Entries provided »
---

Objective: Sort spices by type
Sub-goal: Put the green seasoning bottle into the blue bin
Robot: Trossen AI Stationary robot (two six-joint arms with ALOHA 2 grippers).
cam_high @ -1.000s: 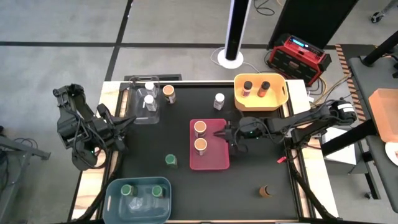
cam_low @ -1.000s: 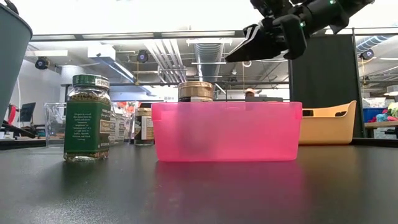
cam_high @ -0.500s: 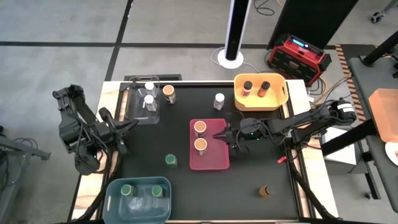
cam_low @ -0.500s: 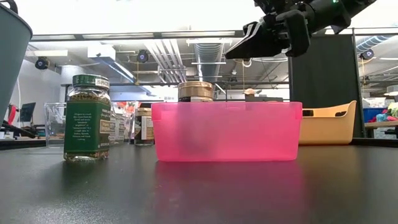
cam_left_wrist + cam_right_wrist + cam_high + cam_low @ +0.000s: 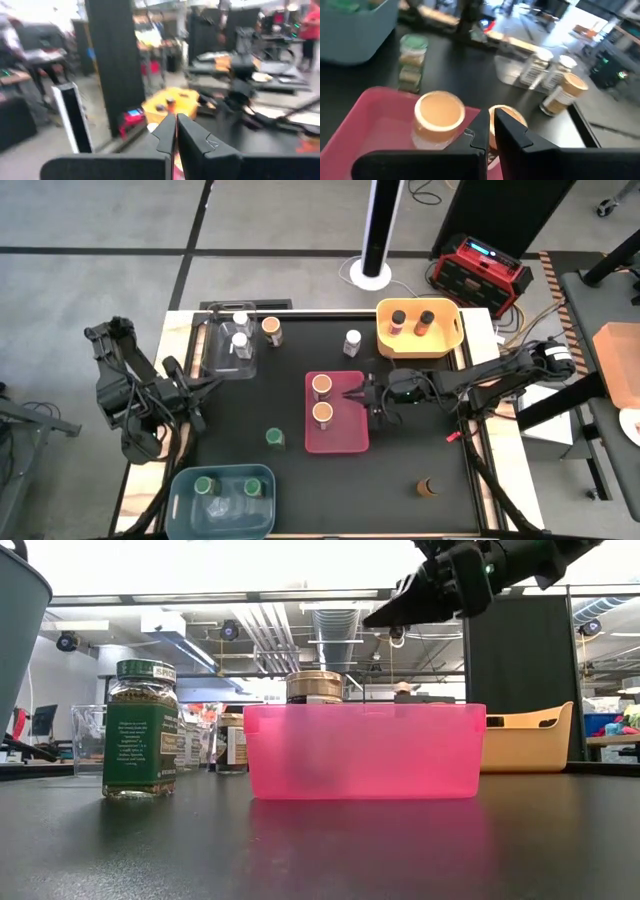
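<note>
The right gripper (image 5: 353,393) hangs over the right edge of the pink bin (image 5: 336,438), its fingers pressed together and holding nothing. Two orange-lidded jars (image 5: 322,387) stand inside that bin, one behind the other. A green-lidded jar (image 5: 275,438) stands alone on the table (image 5: 400,470) just left of the pink bin (in the low view it shows as the nearest jar, left of the pink wall). Two white-lidded jars (image 5: 240,340) sit in the clear bin (image 5: 222,365) at the far left, with another orange-lidded jar (image 5: 271,330) just right of it. A lone white-lidded jar (image 5: 352,342) stands near the yellow bin (image 5: 450,330), which holds two dark-lidded jars (image 5: 398,320). The blue bin (image 5: 185,485) at the near left holds a green-lidded jar. A dark-lidded jar (image 5: 427,487) lies near the right front. The left gripper (image 5: 210,377) waits at the table's left edge, fingers closed on nothing.
</note>
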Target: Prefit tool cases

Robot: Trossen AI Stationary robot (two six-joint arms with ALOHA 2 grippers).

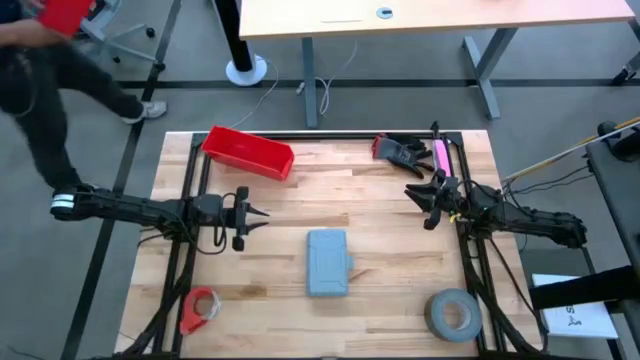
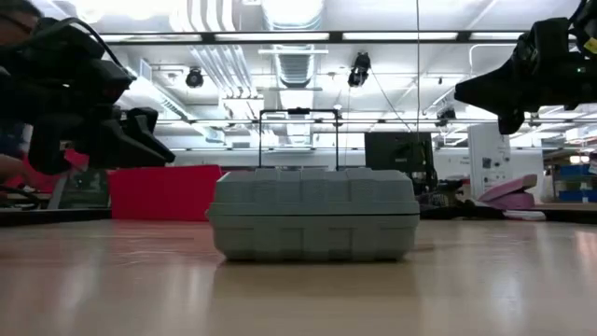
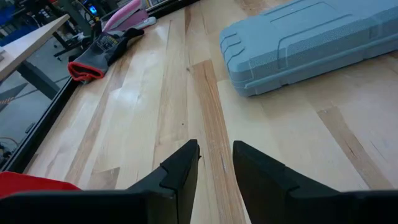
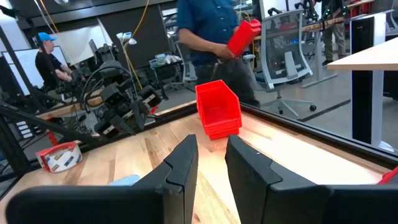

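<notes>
Pre-grasp stage: tool case [image 1: 327,263] shut, flat mid-table between the arms, untouched; left gripper [image 1: 256,214] and right gripper [image 1: 421,194] hovering either side, fingers slightly parted, holding nothing; next up probably approach, pin the case, pop the lid.

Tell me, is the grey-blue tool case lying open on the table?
No, the tool case lies shut, its lid down on the base.

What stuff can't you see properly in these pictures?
- Inside the tool case: lid shut in every view.
- Grey tape roll: missing from the low view, outside its frame.
- Person's head, right wrist view: cut off by the top edge.
- Glove lettering, left wrist view: too small.
</notes>
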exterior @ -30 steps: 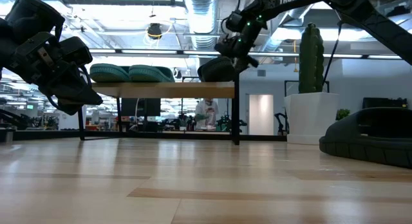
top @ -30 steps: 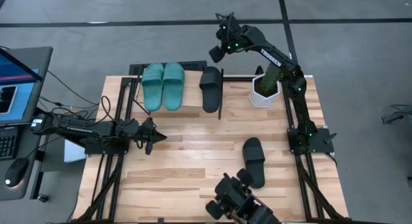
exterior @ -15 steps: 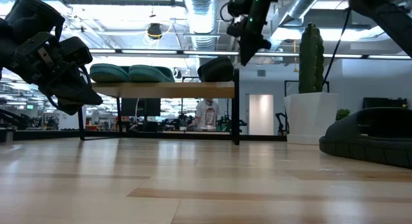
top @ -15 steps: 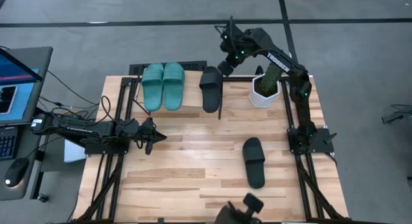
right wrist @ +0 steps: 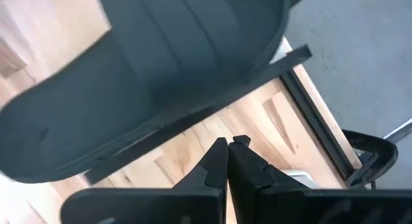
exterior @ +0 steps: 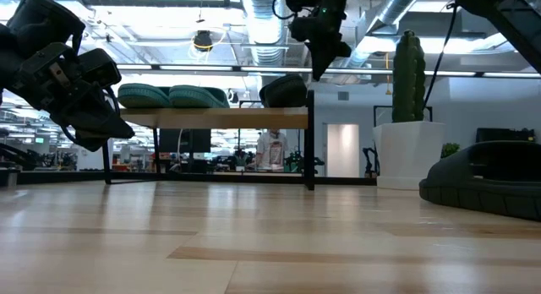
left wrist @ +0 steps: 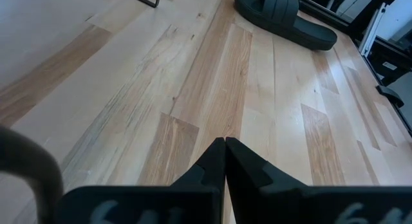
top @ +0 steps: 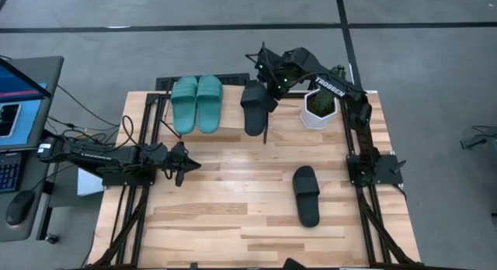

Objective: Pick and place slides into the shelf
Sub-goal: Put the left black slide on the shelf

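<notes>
Over the shelf [top: 213, 129]: right end effector [top: 262, 64] has pulled up from the black slide [top: 254, 105] and pinched shut, empty.
Shelf load: 2 teal slides [top: 197, 103] plus 1 black, side by side on top.
Left to do: second black slide [top: 306, 194] lies on the counter [top: 225, 200], well apart.
Left end effector [top: 189, 164]: shut, empty, waiting near the counter's left edge.

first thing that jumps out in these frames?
The low wood-topped shelf at the table's far edge, carrying the teal-green rubber slide pair and one black rubber slide. The right claw hangs shut and empty just above that black slide. A second black slide lies alone on the tabletop near the right arm's base.
</notes>
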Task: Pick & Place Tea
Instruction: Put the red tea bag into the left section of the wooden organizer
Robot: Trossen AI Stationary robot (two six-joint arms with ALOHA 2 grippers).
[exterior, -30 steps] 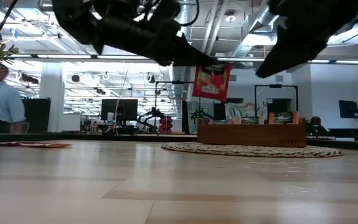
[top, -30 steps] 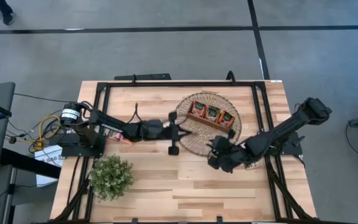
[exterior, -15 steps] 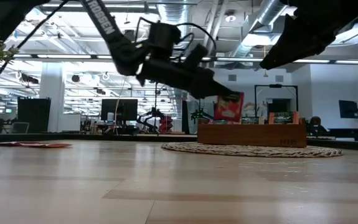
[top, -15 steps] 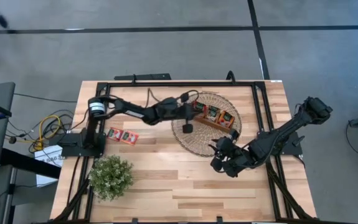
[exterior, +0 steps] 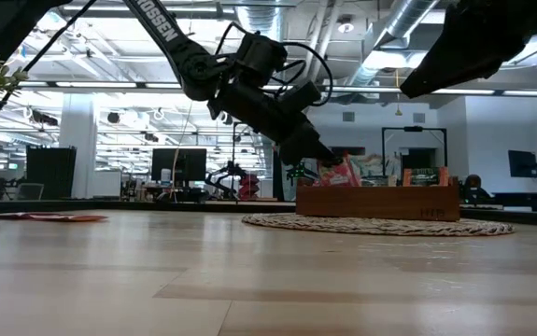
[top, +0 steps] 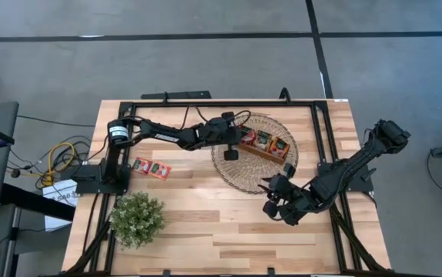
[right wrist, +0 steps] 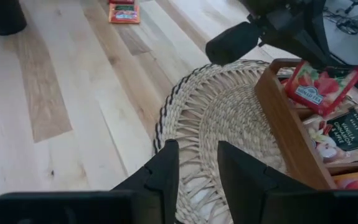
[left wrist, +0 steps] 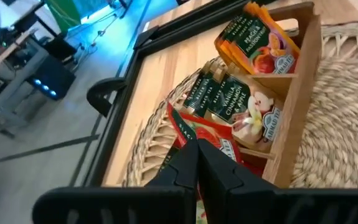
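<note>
Left gripper [right wrist: 303, 38]: clenched on one red sachet [right wrist: 320, 87], pinched by its upper edge so the flat packet hung below the fingers, presumably so it could go edge-first into a slot. It was poised over the end compartment of the tray [top: 260, 151] nearest that arm; the sachet's lower edge sat at or just inside the tray rim. Whether it touched the sachets beneath could not be told.

Red sachet: small, flat, square; red wrapper with a fruit picture and a dark label band. Tilted, not upright.

Tray: brown wood, three compartments, set on a round woven mat [right wrist: 228, 118] directly under the left gripper. Beyond the gripper, the middle compartment held green-and-white sachets [left wrist: 231, 99]; the far one held orange sachets [left wrist: 259, 43]. All stood on edge, likely sorted by wrapper.

Spare sachets [top: 151, 167]: two red ones lying flat on the tabletop [top: 228, 223], well behind the left gripper, near that arm's base. Judged to be waiting for pickup.

Right gripper [right wrist: 197, 158]: fingers parted, holding nothing, parked off the mat's near edge, well apart from the tray, probably to leave the left arm room.

Plant [top: 137, 218]: near a tabletop corner, away from both grippers.
</note>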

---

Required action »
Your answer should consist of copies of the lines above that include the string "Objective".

Expected answer »
Objective: Sort spices by type
Objective: Pick and place slides into the shelf

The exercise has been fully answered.